US inspectors find flawed lifeboats on cruise ships

US inspectors find flawed lifeboats on cruise ships

WASHINGTON - US maritime inspectors found leaky lifeboats or faulty fire doors on several cruise liners last year in the wake of several highly-publicized scandals in the booming industry.

A forum organised in Washington by the National Transportation Safety Board (NTSB) heard about the problems on Tuesday.

Captain Eric Christensen of the US Coast Guard said 140 cruise ships - the majority of them flagged in other countries - were inspected in US ports in 2013.

The most commonly deficient parts were fire screen doors that fail to close properly, followed by lifeboats with leaky hulls, engines that didn't start or faulty davits - the cranes that lower them into the water.

"Means of escape" came third on the list, followed by improper storage areas and inadequate emergency drills and crew training.

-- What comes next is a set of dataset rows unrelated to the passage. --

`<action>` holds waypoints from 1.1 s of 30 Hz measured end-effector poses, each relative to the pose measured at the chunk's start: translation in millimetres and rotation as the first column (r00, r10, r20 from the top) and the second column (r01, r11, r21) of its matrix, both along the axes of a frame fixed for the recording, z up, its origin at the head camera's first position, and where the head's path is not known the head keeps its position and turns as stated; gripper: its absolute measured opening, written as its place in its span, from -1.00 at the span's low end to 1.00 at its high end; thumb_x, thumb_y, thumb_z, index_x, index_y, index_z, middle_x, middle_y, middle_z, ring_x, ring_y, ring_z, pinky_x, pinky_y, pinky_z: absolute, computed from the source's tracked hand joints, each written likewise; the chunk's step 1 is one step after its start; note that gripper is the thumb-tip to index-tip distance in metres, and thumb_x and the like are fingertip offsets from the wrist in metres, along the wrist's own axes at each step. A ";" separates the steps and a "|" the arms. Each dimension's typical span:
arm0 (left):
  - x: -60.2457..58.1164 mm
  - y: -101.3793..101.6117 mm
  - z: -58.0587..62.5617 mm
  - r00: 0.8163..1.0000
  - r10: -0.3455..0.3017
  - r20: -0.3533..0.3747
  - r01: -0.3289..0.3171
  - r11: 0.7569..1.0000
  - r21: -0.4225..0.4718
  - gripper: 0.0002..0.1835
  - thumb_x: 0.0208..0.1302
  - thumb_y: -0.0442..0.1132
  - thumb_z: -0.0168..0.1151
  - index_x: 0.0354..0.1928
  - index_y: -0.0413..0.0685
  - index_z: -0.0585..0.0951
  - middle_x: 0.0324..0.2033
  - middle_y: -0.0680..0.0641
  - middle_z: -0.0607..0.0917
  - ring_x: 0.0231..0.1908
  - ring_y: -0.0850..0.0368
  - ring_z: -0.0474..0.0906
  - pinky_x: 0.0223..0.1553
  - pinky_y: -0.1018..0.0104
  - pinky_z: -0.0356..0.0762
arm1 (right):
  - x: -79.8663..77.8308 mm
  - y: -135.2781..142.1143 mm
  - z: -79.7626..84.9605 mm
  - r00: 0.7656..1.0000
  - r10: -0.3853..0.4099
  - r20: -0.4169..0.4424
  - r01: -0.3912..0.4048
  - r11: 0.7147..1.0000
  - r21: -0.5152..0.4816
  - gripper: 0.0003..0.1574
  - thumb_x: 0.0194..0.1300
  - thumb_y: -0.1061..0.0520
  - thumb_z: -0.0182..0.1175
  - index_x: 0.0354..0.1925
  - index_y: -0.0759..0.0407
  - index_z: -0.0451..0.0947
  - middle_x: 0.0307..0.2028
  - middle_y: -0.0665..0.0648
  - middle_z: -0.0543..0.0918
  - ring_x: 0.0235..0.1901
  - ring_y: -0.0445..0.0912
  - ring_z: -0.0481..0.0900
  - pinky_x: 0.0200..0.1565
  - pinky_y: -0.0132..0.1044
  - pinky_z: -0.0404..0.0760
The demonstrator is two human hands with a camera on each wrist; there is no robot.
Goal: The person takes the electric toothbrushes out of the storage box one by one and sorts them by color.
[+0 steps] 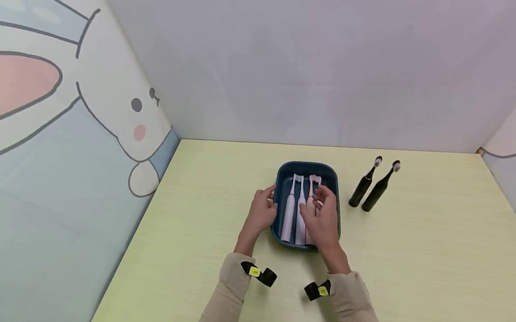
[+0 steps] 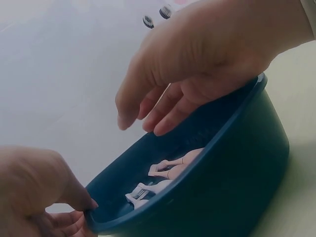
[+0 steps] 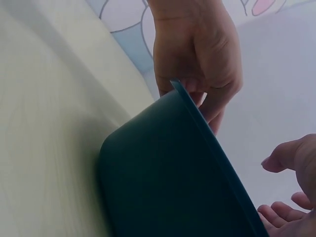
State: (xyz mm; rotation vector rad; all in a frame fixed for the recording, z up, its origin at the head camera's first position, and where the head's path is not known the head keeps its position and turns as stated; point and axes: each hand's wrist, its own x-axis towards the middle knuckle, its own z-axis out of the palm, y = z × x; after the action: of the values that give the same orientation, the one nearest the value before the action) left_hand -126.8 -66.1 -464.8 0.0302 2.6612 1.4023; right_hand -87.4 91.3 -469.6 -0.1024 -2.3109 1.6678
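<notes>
A dark blue plastic box (image 1: 281, 184) stands on the table with several electric toothbrushes lying in it. Two are white (image 1: 287, 218), on the left side; pink ones (image 1: 312, 187) lie to their right, partly covered by my right hand. My left hand (image 1: 261, 213) holds the box's left rim between thumb and fingers, as the left wrist view also shows at the rim (image 2: 91, 217). Above the right half of the box hovers my right hand (image 1: 322, 220), fingers loosely bent and nothing between them. In the right wrist view its thumb and fingers are apart.
Two black electric toothbrushes, one (image 1: 361, 190) beside the other (image 1: 378, 192), lie on the table right of the box. The pale yellow-green table (image 1: 209, 187) meets a plain whitish wall (image 1: 322, 74) behind. A rabbit-patterned panel (image 1: 51, 172) borders the left side.
</notes>
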 end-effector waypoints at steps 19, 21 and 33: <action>-1.2 -0.2 -5.4 1.000 -0.010 -0.015 0.010 1.000 0.003 -0.44 0.27 -0.44 0.05 0.34 -0.15 0.36 -0.07 -0.19 0.45 -0.32 0.12 0.47 -0.26 0.27 0.51 | -8.2 -12.1 -3.1 0.955 0.139 0.261 -0.170 0.980 0.103 -0.04 0.19 0.22 0.28 0.40 0.30 -0.02 0.22 0.31 0.28 0.12 0.13 0.39 0.16 0.00 0.47; -1.6 -0.3 -6.0 1.000 -0.009 -0.014 0.009 1.000 0.004 -0.44 0.27 -0.44 0.05 0.34 -0.14 0.36 -0.07 -0.19 0.46 -0.31 0.11 0.47 -0.26 0.27 0.51 | -7.9 -13.8 -2.4 0.945 0.151 0.289 -0.193 0.974 0.123 -0.03 0.19 0.21 0.28 0.40 0.32 -0.02 0.23 0.32 0.29 0.13 0.14 0.40 0.15 0.01 0.47; -1.8 -0.7 -4.4 1.000 -0.012 -0.016 0.012 1.000 0.015 -0.45 0.28 -0.44 0.04 0.34 -0.17 0.36 -0.06 -0.20 0.46 -0.28 0.09 0.49 -0.21 0.22 0.54 | -8.2 -24.1 -3.7 0.928 0.171 0.330 -0.251 0.943 0.217 -0.07 0.23 0.15 0.24 0.40 0.37 0.00 0.26 0.39 0.30 0.14 0.16 0.43 0.10 0.04 0.51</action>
State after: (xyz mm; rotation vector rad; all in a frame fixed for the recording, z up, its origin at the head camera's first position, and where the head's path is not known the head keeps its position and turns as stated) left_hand -128.7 -66.9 -469.2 0.0583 2.6588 1.4242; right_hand -95.6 67.2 -473.2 -0.0606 -2.8457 1.5176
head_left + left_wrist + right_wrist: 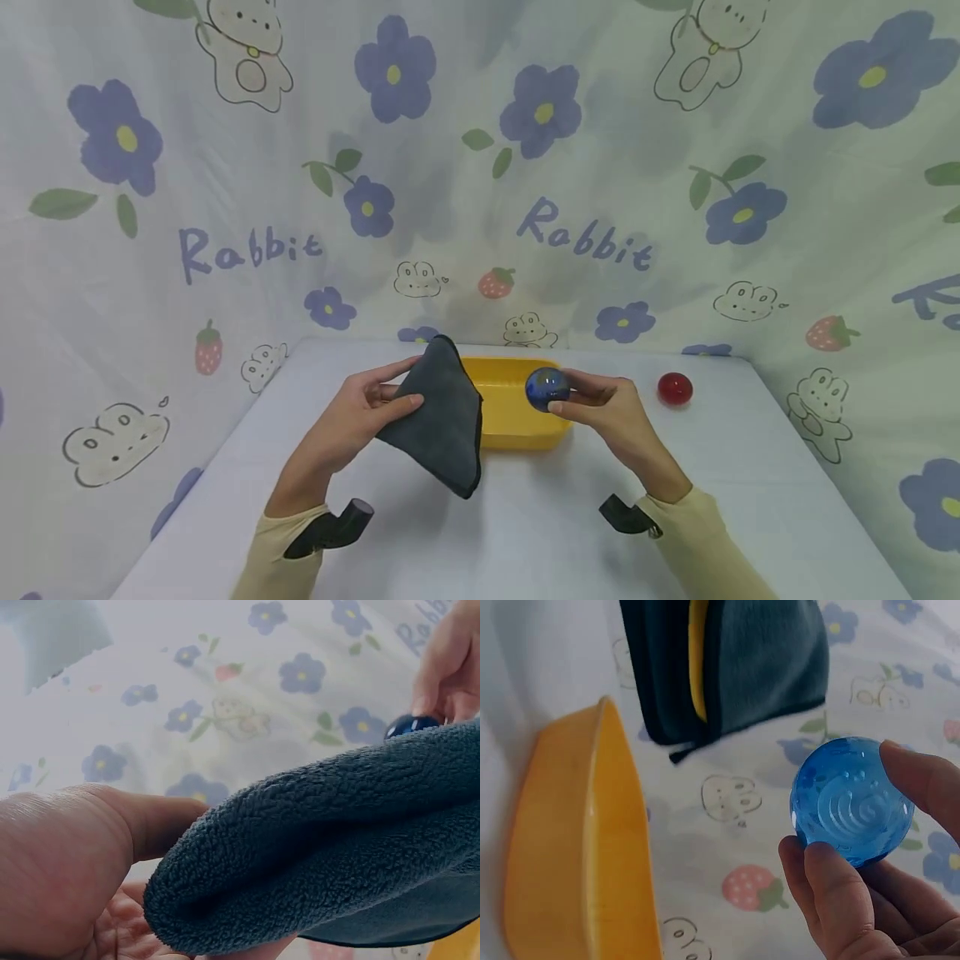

The Coast Guard operates a "robust examination programme" with semi-annual inspections of cruise ships on stopover in US ports plus, starting this month, unannounced spot checks on vessels with "a worse that average compliance history," Christensen said.

Out of the ships inspected in 2013, one was in bad enough condition to be detained - the Carnival Triumph, which made headlines earlier that year when an engine fire left it stranded in the Gulf of Mexico for several days.

"It's not like these deficiencies go uncorrected," he told AFP. "They are identified and repaired" before a ship gets a green light to return to sea.

The NTSB is holding two days of hearings in Washington on cruise ship safety in the wake of several highly-publicized incidents, notably the Costa Concordia disaster off Italy in 2012 in which 32 people died.

NTSB chairwoman Deborah Hersman welcomed representatives from the cruise industry and regulatory bodies including the UN International Maritime Organisation.

"Worldwide, about 22 million people will take cruises in 2014. That's more than four times as many as just 20 years ago," she said.

"The largest ships can now accommodate more than 6,000 passengers and 2,000 crew." By comparison, the "unsinkable" Titanic was carrying 2,224 passengers and crew when it hit an iceberg off Newfoundland on its 1912 maiden voyage and sank, in history's most infamous maritime disaster.

More serious accidents and incidents, Hersman said, can only be headed off "by continually seeking safety improvements." While Americans make up a big chunk of cruise ship passengers, responsibility for safety rests with the country in which a ship is registered - often a small nation hard-pressed to enforce the rules.

"The US role in cruise ship safety is not as high as many people would think it would be," Hersman told reporters later in the day.

Some 115 cruise ships are registered in the Bahamas, said John Akhurst, deputy director of the Bahamas Maritime Authority.

This includes vessels operated by cruise industry giants Carnival and Royal Caribbean.

International maritime law requires a ship to have a "genuine link" with its country of registry, but Akhurst noted the absence of a clear definition of what that link ought to be.

He defended the Bahama's open-door policy towards registering ships whose owners are in other countries, saying: "Standards are not relaxed to attract tonnage." Some 350 cruise ships are now sailing, with seven to nine new ones joining them every year, said Thomas Weigend of Germany's Meyer Werft, one of five shipyards worldwide specialising in the increasingly mammoth vessels.

But only "a really small percentage" meet an IMO design standard, set in 2010, whereby a ship is fitted with sufficient safety features to make its way back to port in the event of an emergency, said Daniel Povel of Det Norske Veritas-Germanischer Lloyd, a non-profit maritime inspection service in Norway.

The NTSB forum is delving into operational, design and regulatory issues as well as investigation procedures that in many cases involve several nations.

But it is steering clear of other concerns, such as outbreaks of illness or criminal acts on the high seas, that fall outside the NTSB's remit.